Using the records below, repeat exactly the lines from the one holding "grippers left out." through the one holding "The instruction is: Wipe", both ends included, and no others.

Records supplied START

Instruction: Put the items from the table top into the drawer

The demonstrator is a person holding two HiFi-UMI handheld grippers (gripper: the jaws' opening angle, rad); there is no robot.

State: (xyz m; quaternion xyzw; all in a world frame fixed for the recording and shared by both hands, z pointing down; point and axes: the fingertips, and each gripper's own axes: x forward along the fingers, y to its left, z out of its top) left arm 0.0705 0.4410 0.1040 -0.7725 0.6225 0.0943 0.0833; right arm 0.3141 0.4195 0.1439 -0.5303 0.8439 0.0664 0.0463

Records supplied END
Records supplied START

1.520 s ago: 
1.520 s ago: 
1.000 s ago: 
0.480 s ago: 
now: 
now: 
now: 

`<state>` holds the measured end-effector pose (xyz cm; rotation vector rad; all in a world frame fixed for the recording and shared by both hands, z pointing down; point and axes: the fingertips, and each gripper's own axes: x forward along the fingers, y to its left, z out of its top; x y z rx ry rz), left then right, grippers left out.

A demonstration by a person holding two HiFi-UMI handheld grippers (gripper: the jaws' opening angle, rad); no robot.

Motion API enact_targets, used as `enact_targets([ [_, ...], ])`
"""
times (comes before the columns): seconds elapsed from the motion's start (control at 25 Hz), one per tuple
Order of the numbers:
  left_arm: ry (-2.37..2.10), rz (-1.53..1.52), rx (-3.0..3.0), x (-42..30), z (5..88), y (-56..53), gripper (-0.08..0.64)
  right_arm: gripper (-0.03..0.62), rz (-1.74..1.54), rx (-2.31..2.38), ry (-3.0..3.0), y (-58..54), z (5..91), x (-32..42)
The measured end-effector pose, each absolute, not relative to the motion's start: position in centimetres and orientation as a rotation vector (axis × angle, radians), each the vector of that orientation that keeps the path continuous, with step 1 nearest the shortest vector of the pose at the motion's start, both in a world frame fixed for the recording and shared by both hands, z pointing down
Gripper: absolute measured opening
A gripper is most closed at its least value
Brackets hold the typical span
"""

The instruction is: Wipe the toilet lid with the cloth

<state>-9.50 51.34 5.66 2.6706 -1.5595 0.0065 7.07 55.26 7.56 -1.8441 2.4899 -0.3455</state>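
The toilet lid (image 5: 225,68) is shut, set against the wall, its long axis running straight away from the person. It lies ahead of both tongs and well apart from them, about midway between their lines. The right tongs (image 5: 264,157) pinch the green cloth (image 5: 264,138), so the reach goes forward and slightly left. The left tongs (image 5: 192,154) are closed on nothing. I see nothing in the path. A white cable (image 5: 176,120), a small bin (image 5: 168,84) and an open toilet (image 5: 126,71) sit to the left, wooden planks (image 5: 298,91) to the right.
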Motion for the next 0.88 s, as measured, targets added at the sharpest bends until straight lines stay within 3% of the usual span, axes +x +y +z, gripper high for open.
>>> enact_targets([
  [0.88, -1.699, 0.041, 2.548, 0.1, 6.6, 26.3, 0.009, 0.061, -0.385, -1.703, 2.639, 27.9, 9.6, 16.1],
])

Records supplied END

- _Exercise solution_:
`<state>` holds the measured end-effector pose (xyz cm; rotation vector rad; all in a world frame fixed for the recording and shared by both hands, z pointing down; point and axes: the fingertips, and each gripper's own axes: x forward along the fingers, y to its left, z out of its top; x y z rx ry rz), left then right, grippers left out.

A demonstration by a person holding two HiFi-UMI handheld grippers (gripper: the jaws' opening angle, rad); no robot.

Motion API enact_targets, used as `enact_targets([ [_, ...], ])`
"""
times (comes before the columns): seconds elapsed from the motion's start (control at 25 Hz), one per tuple
Order of the numbers:
  left_arm: ry (-2.37..2.10), rz (-1.53..1.52), rx (-3.0..3.0), x (-42..30), z (5..88), y (-56..53), gripper (-0.08..0.64)
  right_arm: gripper (-0.03..0.62), rz (-1.74..1.54), rx (-2.31..2.38), ry (-3.0..3.0), y (-58..54), z (5..91), x (-32..42)
The measured end-effector pose, each absolute, not relative to the motion's start: position in centimetres and orientation as a rotation vector (axis × angle, radians), each the vector of that orientation that keeps the path continuous, with step 1 nearest the shortest vector of the pose at the motion's start, both in a world frame fixed for the recording and shared by both hands, z pointing down
Gripper: absolute measured opening
A gripper is most closed at its least value
Brackets hold the typical span
"""

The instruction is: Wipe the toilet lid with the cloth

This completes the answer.